Why i love 24mm On Sony A7RIII = 24mm 1.4 full frame is 42 megapixels and in crop mode it becomes super 35mm but at 20 megapixels. So that’s 2 focal length in one lens. 😎😎 Technically you wont need to buy 35mm lens if you got 24mm.
Jason Lomeda, I’ve never understood the 70mm end of those zooms. It’s a useless focal length, IMO. 24-85 makes more sense, but those are always poorer kit lens quality.
Very interesting. Here I was thinking that 85mm was too short, and that maybe I need a 70-200, but then you show we don't really need extreme focal lengths for extreme background blurs to make great pictures.
2:23 is a good reason to get 24 f/1.4. What's the lowest shutter speed used to get a night shots that would have well lit up background along with subject on foreground?

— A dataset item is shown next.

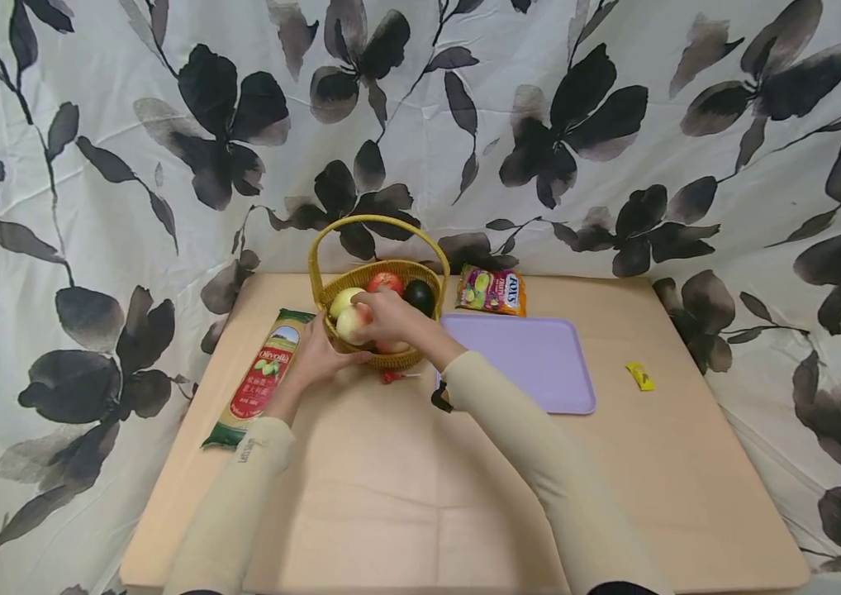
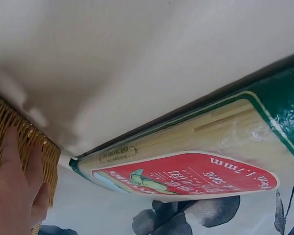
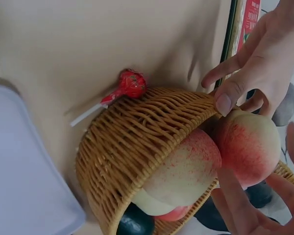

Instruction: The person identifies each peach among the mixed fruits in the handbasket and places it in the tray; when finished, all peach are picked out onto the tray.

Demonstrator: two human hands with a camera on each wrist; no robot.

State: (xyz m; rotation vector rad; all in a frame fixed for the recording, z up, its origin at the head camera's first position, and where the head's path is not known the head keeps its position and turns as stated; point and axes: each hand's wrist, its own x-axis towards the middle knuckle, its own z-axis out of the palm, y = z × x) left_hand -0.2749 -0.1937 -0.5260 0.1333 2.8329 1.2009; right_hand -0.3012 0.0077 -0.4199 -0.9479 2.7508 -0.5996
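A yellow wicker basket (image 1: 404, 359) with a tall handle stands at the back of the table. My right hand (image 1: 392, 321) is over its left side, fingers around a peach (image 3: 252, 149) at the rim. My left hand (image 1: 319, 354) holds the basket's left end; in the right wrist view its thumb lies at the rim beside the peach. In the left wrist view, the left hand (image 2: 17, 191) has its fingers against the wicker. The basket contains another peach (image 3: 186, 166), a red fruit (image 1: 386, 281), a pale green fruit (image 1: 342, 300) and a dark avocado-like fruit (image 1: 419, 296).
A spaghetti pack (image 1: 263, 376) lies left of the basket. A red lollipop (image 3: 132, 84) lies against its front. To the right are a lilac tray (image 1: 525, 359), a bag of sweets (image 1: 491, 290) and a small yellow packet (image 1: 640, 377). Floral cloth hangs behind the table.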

I usually set Shutter speed at 1/15, but I use Image stabilized lens. Would image still be sharp when taken with 24mm f/1.4, handheld? Or smudge is inevitable? 3:33 image is not sharp. There is background separation and contrast, but image is not sharp. 3:56 Did you use the flash or light? At this dusk time I'm very much doubt that people on foreground would be illuminated with natural light considering that sunset is behind.
super tuto. many people promote 85..200mm for portraits without distorsion of face. i dared to use 50mm on my d750, never below. how do you avoid distorsion of faces ? you mention you place subject at center but lot of your examples have people offset to the left or right, not centered at all. i have read that 24mm 1.2, 1.4 is nice for cityscape at night to grab the colored lights of scenes.

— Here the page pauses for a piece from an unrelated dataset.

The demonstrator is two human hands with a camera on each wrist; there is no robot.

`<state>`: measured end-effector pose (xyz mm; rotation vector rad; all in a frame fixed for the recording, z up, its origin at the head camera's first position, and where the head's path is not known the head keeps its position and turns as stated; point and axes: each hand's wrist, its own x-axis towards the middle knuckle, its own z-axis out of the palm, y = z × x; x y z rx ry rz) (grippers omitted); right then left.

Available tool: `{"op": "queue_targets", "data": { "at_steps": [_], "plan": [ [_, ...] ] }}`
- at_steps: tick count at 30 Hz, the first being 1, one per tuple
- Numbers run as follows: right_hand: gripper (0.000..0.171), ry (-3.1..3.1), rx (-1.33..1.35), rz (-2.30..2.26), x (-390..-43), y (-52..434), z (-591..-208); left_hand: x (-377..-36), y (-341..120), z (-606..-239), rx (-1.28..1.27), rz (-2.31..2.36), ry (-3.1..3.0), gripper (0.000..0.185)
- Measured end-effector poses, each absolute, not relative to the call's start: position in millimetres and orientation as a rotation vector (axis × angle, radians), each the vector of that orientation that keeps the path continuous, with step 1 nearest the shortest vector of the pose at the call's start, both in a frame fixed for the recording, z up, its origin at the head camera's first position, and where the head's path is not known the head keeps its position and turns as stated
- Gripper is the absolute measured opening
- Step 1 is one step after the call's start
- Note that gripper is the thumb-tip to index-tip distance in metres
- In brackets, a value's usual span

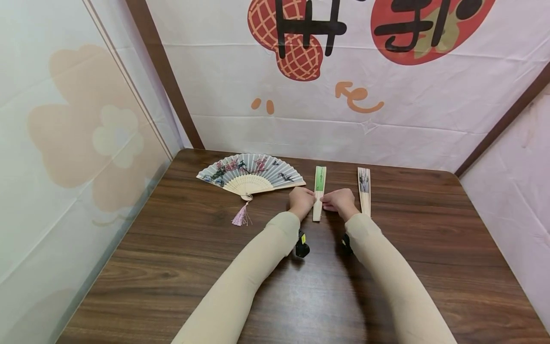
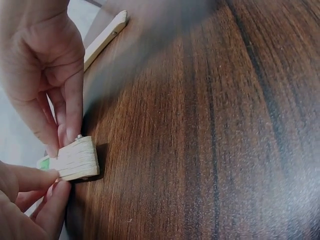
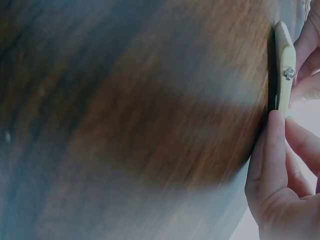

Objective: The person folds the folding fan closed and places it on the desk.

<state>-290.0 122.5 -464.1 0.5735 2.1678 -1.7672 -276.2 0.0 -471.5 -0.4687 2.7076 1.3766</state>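
Already spread, an open fan (image 1: 251,174) lies left on the counter (image 1: 180,258). Centre, the left hand (image 1: 301,201) and right hand (image 1: 339,200) pinch the closed green fan (image 1: 319,191) near its pivot — spreading its ribs seems next. Another closed fan (image 1: 364,190) waits right.

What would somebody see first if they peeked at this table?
Probably the open fan painted with flowers, spread out at the far left of the wooden table, its pink tassel trailing toward the person. Next, the two hands in the middle: the left hand and right hand pinch a closed green fan between them. Another closed fan lies just right of it.
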Motion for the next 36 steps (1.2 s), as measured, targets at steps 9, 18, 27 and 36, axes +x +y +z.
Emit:
{"op": "queue_targets", "data": {
  "at_steps": [9, 18, 27, 36],
  "plan": [
    [0.028, 2.207, 0.526, -1.767, -290.9, 127.2, -465.2, -273.5, -1.2, -469.1, -0.448, 1.375, 2.693, 0.010],
    [0.031, 2.167, 0.402, -1.860, -285.6, 120.9, -455.6, -275.7, -10.6, -470.0, -0.487, 1.431, 2.664, 0.009],
    [0.032, 2.031, 0.380, -1.929, -279.9, 96.2, -445.9, -279.7, -31.1, -464.8, -0.506, 1.616, 2.578, 0.009],
    [0.032, 1.918, 0.418, -1.934, -278.8, 74.3, -442.3, -282.2, -62.1, -457.0, -0.547, 1.767, 2.516, 0.012]
  ]
}}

I enjoyed the video very much as I too love these two lenses. One thing though, can you site the mike out of your face? I don't know about others but I find it in the way and automatically keep moving my head. Again thanks for the video, loved the pano with the bright door silhouette.
For sharpness and better contrast would you get sigma art 24mm or nikkor 24mm 1.8 g for a Nikon d-750. I am also starting night photography of the milky way.
I'm a longlonglingtime photographer and Pye has ALL my sympathy and admiration (and no grudges) I dont get the sens of conviction at all one should supposedly get from the samples ( 3:20 for one minute statement ) as to the low-light advantage when f2 or f2.8 would still alow these photos to be done from the shutterspeed point of aspect.
@Pye Jirsa - So when you shoot at f1.4, and your focus point being the subject's eyes, dont the other parts of the subject go blurry from the centre of the focus point? Also, when shooting portraits at a distance using 24 / 35 / 50mm prime, at f1.2, f1.4, f1.8 , only their eyes seem to be in focus and not the remaining parts of their body... Could you tell me as to how that can be sorted out?
Amazing video. Do you think similar results can now be achieved with the new RF28-70 f2.0? I noticed you shot at 2.0 in several cases on those primes. I had the EF 24 1.4 and lived it but I just needed the money to replace all my EF lenses by RF ones…
So if one is shooting with a crop sensor Fuji camera, to get the same field of view, 16mm and 23mm lenses should be used' correct? BTW, I enjoy your video tutorials !!!
I agree that 35mm and 24mm are my favorite wide angle focal lengths. 35mm is more interesting than 50mm and 24mm takes in enough to be interesting and noticeably wider than 35mm. The next stop for me would be 16mm which I consider to be ultra wide.